**INSTRUCTIONS FOR THE TASK:** Among the entries that follow, the required portion opens with the line containing "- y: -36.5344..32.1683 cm" and closes with the line containing "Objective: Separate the". Give that portion again exactly, and nothing else.

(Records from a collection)
_ _ _ _ _

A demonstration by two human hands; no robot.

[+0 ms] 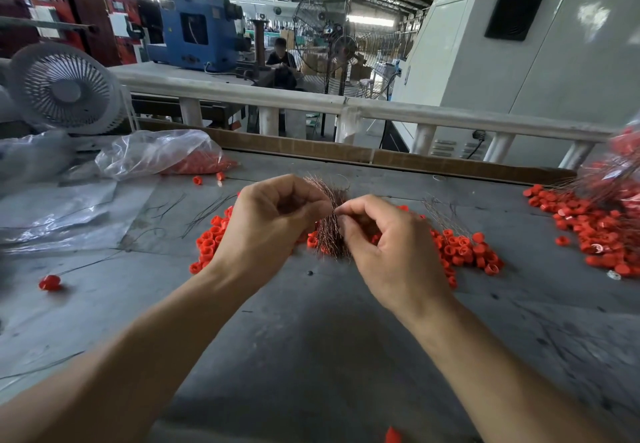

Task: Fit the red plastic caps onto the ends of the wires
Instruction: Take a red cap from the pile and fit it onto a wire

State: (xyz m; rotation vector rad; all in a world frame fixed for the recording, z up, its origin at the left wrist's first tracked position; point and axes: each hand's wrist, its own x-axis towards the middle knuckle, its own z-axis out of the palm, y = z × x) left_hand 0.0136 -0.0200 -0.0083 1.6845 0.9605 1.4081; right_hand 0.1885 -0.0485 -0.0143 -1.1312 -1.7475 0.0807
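Note:
My left hand [277, 214] grips a thick bundle of thin coppery wires [332, 231] that stands almost upright above the grey table. My right hand [381, 234] pinches at the bundle's right side with thumb and forefinger; whether it holds a single wire I cannot tell. Loose red plastic caps [464, 252] lie in a heap on the table under and around both hands. A lone red cap [50, 282] lies at the left.
A clear plastic bag with red caps [194, 162] lies at the back left beside a white fan [65, 89]. At the right edge sits a pile of caps with wires [595, 231]. Stray wires [207, 214] lie left of the hands. A cardboard strip [381, 158] borders the table's far edge.

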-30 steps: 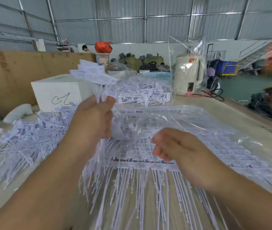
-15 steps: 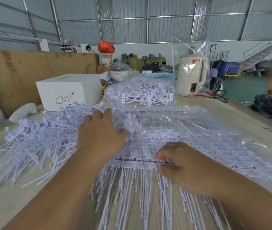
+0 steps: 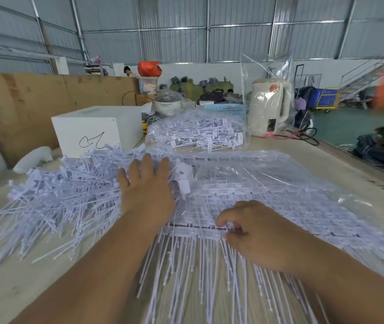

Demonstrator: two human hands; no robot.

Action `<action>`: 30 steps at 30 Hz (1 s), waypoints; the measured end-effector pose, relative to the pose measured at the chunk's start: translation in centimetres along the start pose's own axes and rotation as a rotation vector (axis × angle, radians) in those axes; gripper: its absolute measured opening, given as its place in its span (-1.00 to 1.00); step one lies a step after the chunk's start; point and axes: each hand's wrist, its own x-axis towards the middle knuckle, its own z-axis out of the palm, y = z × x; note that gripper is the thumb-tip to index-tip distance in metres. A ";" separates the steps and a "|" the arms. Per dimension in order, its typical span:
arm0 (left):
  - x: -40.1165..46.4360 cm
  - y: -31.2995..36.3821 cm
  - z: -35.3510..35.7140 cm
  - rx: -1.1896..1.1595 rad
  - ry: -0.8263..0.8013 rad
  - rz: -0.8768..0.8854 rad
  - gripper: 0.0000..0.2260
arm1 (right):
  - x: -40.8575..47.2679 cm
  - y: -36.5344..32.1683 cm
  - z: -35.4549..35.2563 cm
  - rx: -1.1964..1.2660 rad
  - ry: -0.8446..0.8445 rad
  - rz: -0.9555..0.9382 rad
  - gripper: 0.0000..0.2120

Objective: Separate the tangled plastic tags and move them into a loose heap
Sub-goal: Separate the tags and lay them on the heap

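A loose heap of white plastic tags spreads over the left of the table. My left hand lies flat with straight fingers on the heap's right edge. In front of me a stack of joined tag strips sits half inside a clear plastic bag, with long thin tails hanging toward me. My right hand has its fingers curled and pinches the near edge of the top strip.
A second clear bag of tags lies further back. A white box stands at the back left, a cream kettle in a plastic bag at the back right. The table's right edge drops to the floor.
My left hand, which held a bunch of tags raised a second ago, has come down, let them go on the heap and flattened. My right hand has moved onto the strip's edge.
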 end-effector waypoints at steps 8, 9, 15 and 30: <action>-0.3 0.9 0.7 -0.093 -0.038 0.397 -0.49 | -0.1 -0.7 -0.4 -0.060 0.087 -0.107 -0.91; 0.0 0.6 0.9 -0.058 -0.050 0.367 -0.50 | -0.2 -0.8 -0.7 -0.041 0.129 -0.120 -0.91; 0.2 -0.1 0.6 -0.240 -0.031 0.278 -0.60 | -1.0 -0.3 -3.2 0.204 0.440 -0.148 -0.87; -1.4 1.4 -3.5 -1.027 0.146 0.195 -0.82 | -2.5 0.2 -6.0 0.372 0.686 -0.262 -0.82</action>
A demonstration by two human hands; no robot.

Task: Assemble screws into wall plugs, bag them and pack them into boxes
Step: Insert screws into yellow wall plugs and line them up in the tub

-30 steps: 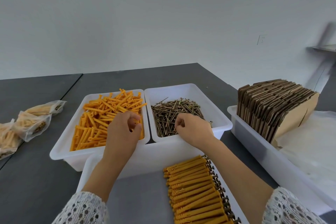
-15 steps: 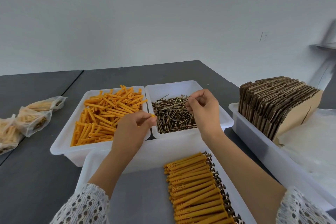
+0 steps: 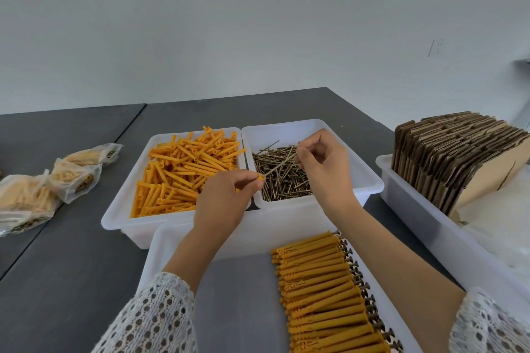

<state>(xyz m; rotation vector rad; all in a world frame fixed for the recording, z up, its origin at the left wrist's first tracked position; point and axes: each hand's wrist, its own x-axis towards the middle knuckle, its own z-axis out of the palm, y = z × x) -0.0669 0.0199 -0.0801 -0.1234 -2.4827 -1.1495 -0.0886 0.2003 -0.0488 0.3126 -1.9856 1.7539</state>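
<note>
Right then, the left hand pinched a short orange plastic wall plug at its fingers, only the open end showing, above the gap between the two white plastic tubs. The right hand pinched a thin brass-coloured screw by its head end, its tip slanting down to the plug's mouth. The likeliest fault seemed a missed bore: the tip could skid off the rim and the screw drop among the loose screws in the right tub. Too light a pinch might have let the plug twist or fall back into the plug tub.
</note>
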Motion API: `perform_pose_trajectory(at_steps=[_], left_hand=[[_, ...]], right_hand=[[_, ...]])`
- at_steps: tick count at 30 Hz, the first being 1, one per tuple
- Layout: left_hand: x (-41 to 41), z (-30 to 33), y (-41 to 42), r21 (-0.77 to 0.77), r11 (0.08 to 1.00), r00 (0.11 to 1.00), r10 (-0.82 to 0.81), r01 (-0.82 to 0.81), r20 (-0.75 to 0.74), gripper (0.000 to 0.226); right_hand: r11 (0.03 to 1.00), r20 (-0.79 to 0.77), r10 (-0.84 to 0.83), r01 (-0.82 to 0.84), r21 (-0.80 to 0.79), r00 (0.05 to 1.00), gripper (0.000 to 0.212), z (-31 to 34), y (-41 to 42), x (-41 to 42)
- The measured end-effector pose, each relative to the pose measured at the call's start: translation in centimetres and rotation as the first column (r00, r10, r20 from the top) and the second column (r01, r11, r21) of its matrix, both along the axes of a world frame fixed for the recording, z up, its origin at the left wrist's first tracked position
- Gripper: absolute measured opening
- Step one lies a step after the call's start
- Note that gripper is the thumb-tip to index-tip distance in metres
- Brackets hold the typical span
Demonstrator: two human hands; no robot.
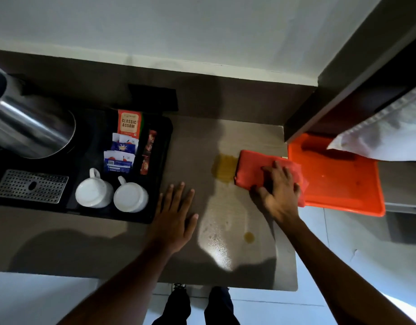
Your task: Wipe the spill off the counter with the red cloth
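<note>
A folded red cloth [251,171] lies flat on the brown counter [190,146], at its right side. My right hand [276,191] presses down on the cloth with fingers spread over it. A yellowish spill [224,168] sits just left of the cloth, touching its left edge. A smaller yellow drop [248,237] lies nearer to me on the counter. My left hand [175,218] rests flat on the counter, fingers apart, holding nothing, beside the black tray.
A black tray [160,184] at the left holds two upturned white cups [94,192], tea sachets [128,124] and a steel kettle [31,127]. An orange plastic tray [343,184] sits off the counter's right edge. A dark shelf [343,90] overhangs at right.
</note>
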State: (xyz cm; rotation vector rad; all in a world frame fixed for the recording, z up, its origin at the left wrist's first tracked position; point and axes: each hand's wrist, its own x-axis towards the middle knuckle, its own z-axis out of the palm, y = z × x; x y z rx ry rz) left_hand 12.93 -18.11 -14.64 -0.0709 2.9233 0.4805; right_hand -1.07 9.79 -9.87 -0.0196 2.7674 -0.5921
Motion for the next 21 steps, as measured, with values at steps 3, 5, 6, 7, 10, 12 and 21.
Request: perform_pose_trajectory(at_steps=[3,5,6,7,10,12,21], left_hand=[[0.0,-0.4,0.0,0.005,1.0,1.0,-0.004,0.004,0.0,0.07],[-0.1,-0.5,0.0,-0.01,1.0,1.0,-0.003,0.003,0.009,0.07],[0.0,-0.5,0.1,-0.014,1.0,1.0,-0.001,0.001,0.012,0.07],[0.0,-0.6,0.1,-0.014,1.0,1.0,0.001,-0.001,0.009,0.07],[0.1,-1.0,0.1,0.005,1.0,1.0,0.012,-0.012,-0.026,0.072],[0.1,-1.0,0.1,0.01,1.0,0.998,0.022,-0.022,-0.058,0.071],[0.1,-0.9,0.2,-0.031,0.999,0.999,0.015,-0.017,-0.038,0.071]], right_hand=[[0.986,0.046,-0.151,0.147,0.078,0.987,0.068,0.0,-2.7,-1.2],[0.968,0.068,-0.173,0.157,0.196,0.983,0.073,-1.2,-5.1,-1.2],[0.956,0.05,-0.189,0.172,0.238,0.981,0.076,-1.8,-6.0,-1.1],[0.946,0.031,-0.208,0.193,0.259,0.978,0.079,-2.3,-6.9,-1.3],[0.935,0.009,-0.258,0.248,0.254,0.966,0.087,-3.2,-8.8,-3.3],[0.94,0.007,-0.247,0.237,0.245,0.969,0.086,-3.3,-10.6,-5.0],[0.886,0.018,0.306,-0.291,0.361,0.952,0.08,-3.6,-5.9,-2.7]])
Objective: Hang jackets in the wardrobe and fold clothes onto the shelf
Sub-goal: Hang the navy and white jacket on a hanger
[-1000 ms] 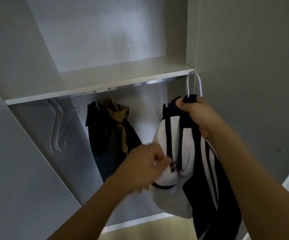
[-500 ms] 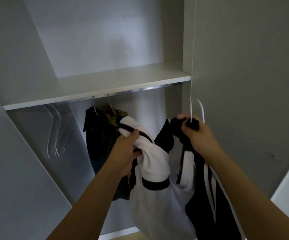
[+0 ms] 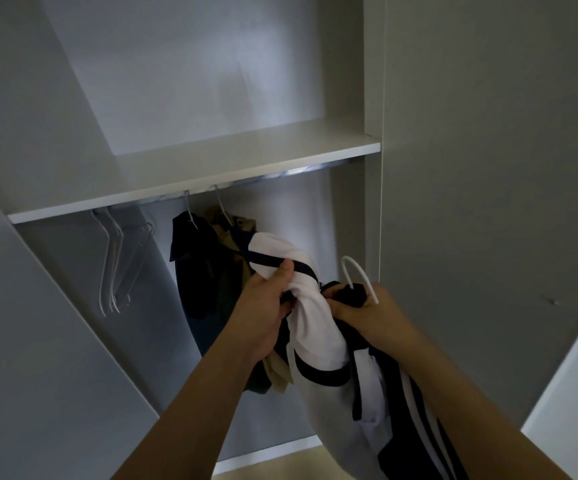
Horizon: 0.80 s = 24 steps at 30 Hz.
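A white and dark navy striped jacket (image 3: pixel 329 382) hangs bunched between my hands in front of the open wardrobe. My left hand (image 3: pixel 266 306) grips a white sleeve with a dark band, thumb on top. My right hand (image 3: pixel 367 313) grips the jacket's dark collar together with a white hanger (image 3: pixel 356 275), whose hook sticks up above my fingers. The hook is below the rail (image 3: pixel 280 176) and not on it. Most of the hanger is hidden inside the jacket.
Two jackets, one dark (image 3: pixel 194 268) and one tan (image 3: pixel 232 230), hang on the rail under the white shelf (image 3: pixel 211 171). Several bare white hangers (image 3: pixel 114 265) hang at the left. The wardrobe's side panel (image 3: pixel 372 209) stands right of my right hand.
My right hand has come down with the hanger, well below the rail. My left hand has taken hold of the white sleeve, lifted it and moved close to my right hand.
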Motion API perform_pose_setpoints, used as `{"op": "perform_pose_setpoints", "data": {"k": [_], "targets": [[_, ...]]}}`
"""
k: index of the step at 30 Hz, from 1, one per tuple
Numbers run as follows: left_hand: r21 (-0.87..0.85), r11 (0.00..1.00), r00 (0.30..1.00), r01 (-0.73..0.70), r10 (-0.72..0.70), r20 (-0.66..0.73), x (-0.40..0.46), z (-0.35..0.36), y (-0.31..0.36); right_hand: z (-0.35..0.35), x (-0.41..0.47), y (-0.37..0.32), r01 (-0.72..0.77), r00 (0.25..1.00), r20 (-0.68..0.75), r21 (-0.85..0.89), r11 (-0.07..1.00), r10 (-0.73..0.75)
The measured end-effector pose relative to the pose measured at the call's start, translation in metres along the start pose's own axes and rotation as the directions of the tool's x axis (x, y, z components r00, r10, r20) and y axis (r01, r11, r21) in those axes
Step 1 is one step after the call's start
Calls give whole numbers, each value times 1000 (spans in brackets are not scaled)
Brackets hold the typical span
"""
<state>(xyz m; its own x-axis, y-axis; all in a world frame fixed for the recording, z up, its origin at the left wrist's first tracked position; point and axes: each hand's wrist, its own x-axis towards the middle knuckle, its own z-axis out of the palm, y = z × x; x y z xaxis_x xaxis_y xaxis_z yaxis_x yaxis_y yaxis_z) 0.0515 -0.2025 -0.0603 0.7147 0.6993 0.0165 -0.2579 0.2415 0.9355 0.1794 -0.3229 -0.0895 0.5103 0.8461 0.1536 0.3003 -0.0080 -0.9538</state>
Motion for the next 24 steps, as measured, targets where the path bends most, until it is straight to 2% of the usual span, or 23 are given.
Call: {"op": "perform_pose_setpoints", "data": {"k": [5, 11, 16, 18, 20, 24], "targets": [[70, 997, 999, 24, -22, -36, -3, 3, -7, 6, -3, 0, -14, 1000, 14, -31, 999, 15], [15, 998, 996, 58, -57, -64, -4, 8, -7, 11, -1, 0, -2, 999, -47, -68, 998, -2], [-38, 999, 995, -6, 2, -102, -8, 7, -5, 10, -2, 2, 12, 996, -88, -70, 997, -18], [-70, 997, 989, -40, 30, -144, -9, 4, -3, 8, 0, 6, 9, 992, -126, -143, 990, -27], [-125, 992, 985, -18, -4, -174, -10, 3, 0, 6, 0, 7, 25, 985, -160, -238, 971, -64], [-221, 968, 974, 115, -154, -167, -12, 3, 0, 3, -2, 7, 59, 982, -158, -247, 967, -100]]}}
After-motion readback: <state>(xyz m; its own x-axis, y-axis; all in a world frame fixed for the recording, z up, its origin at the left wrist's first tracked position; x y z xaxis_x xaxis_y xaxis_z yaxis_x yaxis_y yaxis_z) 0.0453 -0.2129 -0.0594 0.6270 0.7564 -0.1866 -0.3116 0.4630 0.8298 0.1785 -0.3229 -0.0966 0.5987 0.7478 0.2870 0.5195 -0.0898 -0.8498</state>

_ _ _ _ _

**THE COMPLETED TASK:**
  - y: -36.5344..32.1683 cm
  - z: -35.4549..35.2563 cm
  - rx: -1.1964..1.2660 rad
  - ry: -0.8446..0.8445 rad
  - rz: -0.9555..0.9382 rad
  - gripper: 0.0000..0.2120

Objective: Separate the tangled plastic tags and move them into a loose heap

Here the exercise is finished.